By Deep Climate
A year ago, I first identified scholarship issues in the 2006 Wegman report, the contrarian touchstone commissioned by Republican congressman Joe Barton as part of his concerted campaign to discredit the “hockey stick” temperature reconstruction and the scientists behind it, especially Michael Mann. (The report was produced by lead author George Mason University statistics professor Edward Wegman, along with co-authors Rice University professor David Scott and Wegman protégé Yasmin Said, although Scott seems to have had little to do with it). Eventually, I demonstrated apparent plagiarism in 10 pages of background sections in the report, as well as in an obscure (but federally funded) follow-up article by Said, Wegman and two other Wegman acolytes. At the time, it seemed a matter of interest only in the blogosphere, while the mainstream media ignored the issue in favour of the bogus “climategate” scandal.
But it turned out that my work had come to the attention of at least one important player in this drama – paleoclimatologist and “hockey stick” co-author Raymond Bradley. Back in March, Bradley quietly filed an initial complaint with GMU alleging plagiarism by Wegman et al of Bradley’s own work, attaching some of my initial analysis. Two months later, Bradley updated GMU with my further evidence of more “widespread” plagiarism, including wholesale copying of passages from two social network text books and Wikipedia, in both the Wegman report itself, and the follow-up 2008 article by Said et al. Bradley also took special care to point out the discovery of federal funding for the latter, which made the apparent breaches of misconduct policy all the more serious.

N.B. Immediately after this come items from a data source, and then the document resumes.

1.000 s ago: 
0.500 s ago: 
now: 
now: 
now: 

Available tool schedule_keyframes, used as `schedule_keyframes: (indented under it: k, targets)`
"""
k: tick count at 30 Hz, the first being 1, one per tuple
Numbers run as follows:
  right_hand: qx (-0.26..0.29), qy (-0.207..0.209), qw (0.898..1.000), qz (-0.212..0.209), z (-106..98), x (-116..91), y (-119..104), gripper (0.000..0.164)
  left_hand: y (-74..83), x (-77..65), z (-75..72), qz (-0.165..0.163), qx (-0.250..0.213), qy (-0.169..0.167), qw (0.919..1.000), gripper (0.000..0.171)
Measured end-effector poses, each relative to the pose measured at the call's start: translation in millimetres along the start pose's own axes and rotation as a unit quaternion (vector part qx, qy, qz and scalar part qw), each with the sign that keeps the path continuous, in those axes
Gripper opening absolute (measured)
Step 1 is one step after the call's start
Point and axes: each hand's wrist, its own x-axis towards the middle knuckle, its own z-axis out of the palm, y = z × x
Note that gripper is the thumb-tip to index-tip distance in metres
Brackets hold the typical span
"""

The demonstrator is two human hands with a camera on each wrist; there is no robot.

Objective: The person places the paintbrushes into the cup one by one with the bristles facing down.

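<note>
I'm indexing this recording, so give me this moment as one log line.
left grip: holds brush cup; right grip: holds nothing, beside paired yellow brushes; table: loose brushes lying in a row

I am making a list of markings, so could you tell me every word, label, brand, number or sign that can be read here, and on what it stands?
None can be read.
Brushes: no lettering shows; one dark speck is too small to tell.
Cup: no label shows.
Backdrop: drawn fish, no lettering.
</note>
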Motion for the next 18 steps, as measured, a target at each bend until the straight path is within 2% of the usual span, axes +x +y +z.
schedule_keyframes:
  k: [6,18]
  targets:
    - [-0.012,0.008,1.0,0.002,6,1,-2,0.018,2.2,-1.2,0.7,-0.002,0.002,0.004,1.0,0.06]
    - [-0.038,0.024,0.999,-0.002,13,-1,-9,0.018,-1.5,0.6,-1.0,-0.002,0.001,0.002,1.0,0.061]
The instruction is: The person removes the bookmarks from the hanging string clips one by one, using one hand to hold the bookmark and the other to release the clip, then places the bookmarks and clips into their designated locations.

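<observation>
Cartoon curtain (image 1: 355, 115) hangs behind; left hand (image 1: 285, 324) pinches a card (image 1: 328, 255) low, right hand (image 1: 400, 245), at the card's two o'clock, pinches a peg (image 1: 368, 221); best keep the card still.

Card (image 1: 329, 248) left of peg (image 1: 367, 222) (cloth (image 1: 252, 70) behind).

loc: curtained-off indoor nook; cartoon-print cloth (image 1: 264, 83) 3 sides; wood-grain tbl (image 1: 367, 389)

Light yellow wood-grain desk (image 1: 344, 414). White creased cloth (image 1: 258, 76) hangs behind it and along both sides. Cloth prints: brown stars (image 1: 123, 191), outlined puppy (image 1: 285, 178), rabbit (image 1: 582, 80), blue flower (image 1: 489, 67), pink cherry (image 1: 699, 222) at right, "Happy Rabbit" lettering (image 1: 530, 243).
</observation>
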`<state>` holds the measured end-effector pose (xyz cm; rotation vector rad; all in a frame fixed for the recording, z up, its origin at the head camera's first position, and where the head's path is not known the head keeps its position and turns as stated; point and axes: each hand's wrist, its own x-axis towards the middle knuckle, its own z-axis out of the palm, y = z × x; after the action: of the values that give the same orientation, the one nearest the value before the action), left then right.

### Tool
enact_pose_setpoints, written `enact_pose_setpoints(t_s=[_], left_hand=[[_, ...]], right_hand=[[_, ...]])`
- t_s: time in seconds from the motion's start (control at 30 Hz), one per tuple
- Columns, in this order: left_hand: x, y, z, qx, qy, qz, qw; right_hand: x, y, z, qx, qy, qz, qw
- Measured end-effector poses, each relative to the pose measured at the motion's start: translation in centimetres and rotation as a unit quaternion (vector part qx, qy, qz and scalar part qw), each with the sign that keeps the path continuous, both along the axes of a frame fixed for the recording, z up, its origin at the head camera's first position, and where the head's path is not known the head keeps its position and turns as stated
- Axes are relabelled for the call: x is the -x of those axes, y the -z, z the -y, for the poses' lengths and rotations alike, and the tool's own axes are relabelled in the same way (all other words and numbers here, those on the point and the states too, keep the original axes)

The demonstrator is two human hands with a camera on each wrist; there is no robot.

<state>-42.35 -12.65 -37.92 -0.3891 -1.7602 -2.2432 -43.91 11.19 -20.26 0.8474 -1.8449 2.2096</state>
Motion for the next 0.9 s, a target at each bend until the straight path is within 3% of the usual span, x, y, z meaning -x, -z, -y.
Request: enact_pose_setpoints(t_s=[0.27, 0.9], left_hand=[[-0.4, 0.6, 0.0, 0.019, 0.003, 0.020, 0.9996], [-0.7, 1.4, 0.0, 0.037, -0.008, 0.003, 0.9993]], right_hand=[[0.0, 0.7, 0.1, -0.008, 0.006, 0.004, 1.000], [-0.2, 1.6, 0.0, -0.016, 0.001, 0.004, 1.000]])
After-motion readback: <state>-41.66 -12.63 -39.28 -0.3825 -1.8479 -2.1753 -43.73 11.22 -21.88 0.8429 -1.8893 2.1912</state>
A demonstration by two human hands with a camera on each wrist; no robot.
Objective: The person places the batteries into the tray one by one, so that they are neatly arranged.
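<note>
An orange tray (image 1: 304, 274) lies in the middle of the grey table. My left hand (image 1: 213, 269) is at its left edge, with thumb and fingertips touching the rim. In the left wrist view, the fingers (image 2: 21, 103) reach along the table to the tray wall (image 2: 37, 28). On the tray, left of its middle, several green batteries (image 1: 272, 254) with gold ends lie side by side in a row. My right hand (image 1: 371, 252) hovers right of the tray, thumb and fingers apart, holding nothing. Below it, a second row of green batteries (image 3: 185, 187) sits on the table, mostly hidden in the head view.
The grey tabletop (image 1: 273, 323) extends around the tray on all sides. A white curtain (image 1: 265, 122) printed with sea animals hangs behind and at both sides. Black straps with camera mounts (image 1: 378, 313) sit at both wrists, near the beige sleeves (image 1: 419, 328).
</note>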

None of this was known until the ever patient Bradley went public, notably in recent statements in online and print articles by USA Today science reporter Dan Vergano. Now, a comprehensive report by John Mashey, based on the complete communication between Bradley and GMU research vice president Roger Stough, along with an analysis of GMU’s academic misconduct policy, shows exactly why Bradley finally came forward. Strange Investigations at George Mason University [PDF 2.6 Mb ], presents a shocking picture of foot-dragging and lack of transparency at GMU. Despite the copious evidence presented by Bradley, no substantive action ensued until the belated August convening of the inquiry committee. That committee was supposed to have reported within 60 days of its ostensible nomination in April, and had only to consider the limited question of whether the allegations were substantive enough to warrant a full-blown investigation. Yet even the committee’s belated start only came after the intervention of Elsevier environmental sciences publisher John Fedor. Even worse, GMU’s Stough failed to provide promised progress reports, and the inquiry committee missed Stough’s stated September 30 deadline for delivery of its report. And Stough’s last substantive response in October to Bradley vaguely referred to needing “a few weeks more” to wrap up the inquiry phase, while since then he has stonewalled all further requests for updates.
So more than nine long months after Bradley’s initial complaint, GMU has yet to clearly reach the end of its initial inquiry, a phase that should have been pursued rigorously and resolved easily within GMU’s own timelines. That is especially so given the compelling evidence and the impetus of the serious issue of federal funding, which normally requires resolution of a misconduct inquiry within 60 days as a matter of law. All of this calls into serious question GMU’s misconduct policy and process, and indeed the university’s very commitment to fundamental principles of academic integrity.